**Directions:** From the listing below, return each line that includes "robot".

**Material for this task:**
☆ ☆ ☆ ☆ ☆
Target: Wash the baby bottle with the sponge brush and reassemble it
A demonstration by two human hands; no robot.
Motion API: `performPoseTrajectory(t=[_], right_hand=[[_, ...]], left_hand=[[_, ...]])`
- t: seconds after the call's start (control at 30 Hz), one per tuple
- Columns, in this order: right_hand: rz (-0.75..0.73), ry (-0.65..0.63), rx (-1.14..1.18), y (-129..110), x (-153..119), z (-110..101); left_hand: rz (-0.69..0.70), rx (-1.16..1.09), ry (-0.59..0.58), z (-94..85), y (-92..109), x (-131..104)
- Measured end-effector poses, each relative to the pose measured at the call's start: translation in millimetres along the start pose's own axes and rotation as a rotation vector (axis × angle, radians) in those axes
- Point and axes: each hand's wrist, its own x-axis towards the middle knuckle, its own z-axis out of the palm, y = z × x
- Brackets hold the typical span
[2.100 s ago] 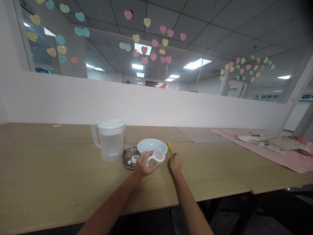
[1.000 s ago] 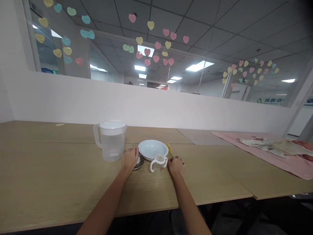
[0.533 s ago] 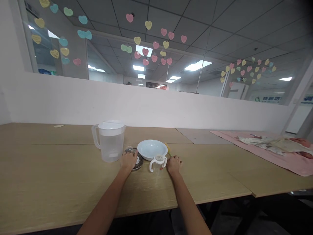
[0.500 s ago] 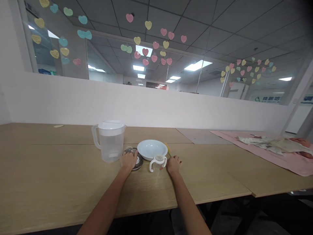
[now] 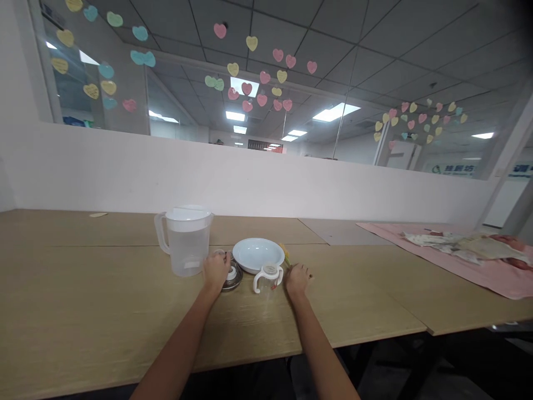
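Note:
Over the left part of a round metal dish (image 5: 233,284) is my left hand (image 5: 215,271), its fingers bent together at clear items; what they grip is hidden. A white ring-shaped piece (image 5: 231,273) lies in the dish. My right hand (image 5: 297,280) rests on the table with curled fingers, beside a thin yellow and green item (image 5: 286,255) whose near end runs up to the hand. Whether the hand grips it is hidden. Between my hands stands a clear cup with two white handles (image 5: 270,273), upright, in front of a white bowl (image 5: 257,254).
A clear lidded pitcher (image 5: 189,244) with a handle stands just left of the dish. On the far right a pink cloth (image 5: 497,278) carries crumpled pale fabric (image 5: 478,244). A low white wall (image 5: 250,183) with glass above borders the wooden table (image 5: 104,311) at the back.
My left hand's fingers have drawn in slightly over the dish, baring more of the white piece. My right hand has barely shifted, and the vessels stay in place.

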Motion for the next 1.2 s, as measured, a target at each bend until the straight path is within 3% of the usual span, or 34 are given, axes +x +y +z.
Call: performPoseTrajectory(t=[0.2, 0.43, 0.67, 0.9, 1.03, 1.2], right_hand=[[0.026, 0.092, 0.074, 2, 5, 5], [0.061, 0.154, 0.204, 2, 5, -2], [0.126, 0.192, 0.394, 5, 10, 2], [0.123, 0.205, 0.480, 4, 9, 3], [0.071, 0.215, 0.502, 4, 8, 3], [-0.075, 0.249, 0.579, 3, 6, 12]], left_hand=[[-0.052, -0.283, 0.155, 6.2, -6, 3], [0.086, -0.490, 0.362, 10.0, -10, 3], [0.130, -0.594, 0.443, 7.4, -1, -2], [0.065, -0.702, 0.456, 7.4, 12, -10], [0.014, -0.750, 0.407, 6.9, 23, -17], [0.057, -0.807, 0.285, 10.6, 28, -19]])
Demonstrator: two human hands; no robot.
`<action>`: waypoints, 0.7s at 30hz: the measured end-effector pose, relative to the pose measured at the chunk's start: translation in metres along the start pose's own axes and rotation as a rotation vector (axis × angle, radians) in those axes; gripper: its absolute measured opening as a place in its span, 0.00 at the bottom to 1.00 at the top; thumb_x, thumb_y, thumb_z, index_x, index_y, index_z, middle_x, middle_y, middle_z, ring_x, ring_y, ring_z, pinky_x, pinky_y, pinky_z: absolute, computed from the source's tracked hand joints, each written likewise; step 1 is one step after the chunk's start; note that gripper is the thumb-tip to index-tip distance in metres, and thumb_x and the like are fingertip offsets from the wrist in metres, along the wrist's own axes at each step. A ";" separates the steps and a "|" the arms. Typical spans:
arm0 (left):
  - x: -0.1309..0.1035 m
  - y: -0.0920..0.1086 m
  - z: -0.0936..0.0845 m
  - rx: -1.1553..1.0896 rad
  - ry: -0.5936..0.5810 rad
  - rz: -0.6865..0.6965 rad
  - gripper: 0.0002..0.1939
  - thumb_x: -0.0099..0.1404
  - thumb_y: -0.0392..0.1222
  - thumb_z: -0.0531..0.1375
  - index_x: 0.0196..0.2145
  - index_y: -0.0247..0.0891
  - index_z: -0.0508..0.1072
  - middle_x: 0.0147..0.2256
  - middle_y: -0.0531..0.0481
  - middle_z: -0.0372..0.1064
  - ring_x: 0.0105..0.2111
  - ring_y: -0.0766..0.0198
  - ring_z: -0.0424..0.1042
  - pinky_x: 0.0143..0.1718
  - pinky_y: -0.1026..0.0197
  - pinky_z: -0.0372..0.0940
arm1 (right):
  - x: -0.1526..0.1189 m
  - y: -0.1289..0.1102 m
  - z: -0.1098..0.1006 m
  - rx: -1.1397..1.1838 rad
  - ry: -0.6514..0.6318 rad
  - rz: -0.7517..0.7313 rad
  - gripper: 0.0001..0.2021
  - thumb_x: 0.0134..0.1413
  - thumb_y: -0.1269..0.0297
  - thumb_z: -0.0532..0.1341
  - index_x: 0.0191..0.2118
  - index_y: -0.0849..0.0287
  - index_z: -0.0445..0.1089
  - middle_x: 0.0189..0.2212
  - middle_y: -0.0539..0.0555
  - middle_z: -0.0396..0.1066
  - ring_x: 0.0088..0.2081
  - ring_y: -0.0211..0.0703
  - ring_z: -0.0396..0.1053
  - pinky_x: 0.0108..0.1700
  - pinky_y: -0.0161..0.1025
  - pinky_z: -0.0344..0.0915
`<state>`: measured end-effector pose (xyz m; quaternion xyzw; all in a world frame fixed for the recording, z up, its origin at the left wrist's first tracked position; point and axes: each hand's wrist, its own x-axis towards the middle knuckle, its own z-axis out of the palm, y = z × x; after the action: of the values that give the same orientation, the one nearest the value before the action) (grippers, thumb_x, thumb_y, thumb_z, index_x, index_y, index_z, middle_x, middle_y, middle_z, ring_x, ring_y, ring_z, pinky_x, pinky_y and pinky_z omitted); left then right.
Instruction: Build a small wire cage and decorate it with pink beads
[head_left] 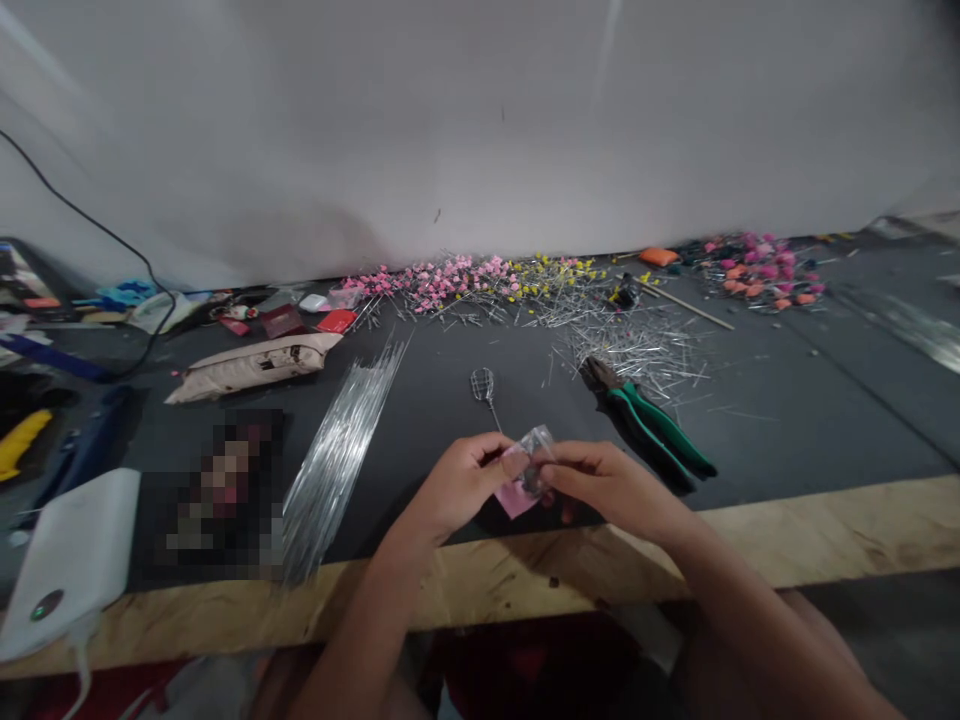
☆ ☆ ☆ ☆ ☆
**The completed task:**
A demonstration by two human hands; no robot.
Demonstrator: two human hands; no robot.

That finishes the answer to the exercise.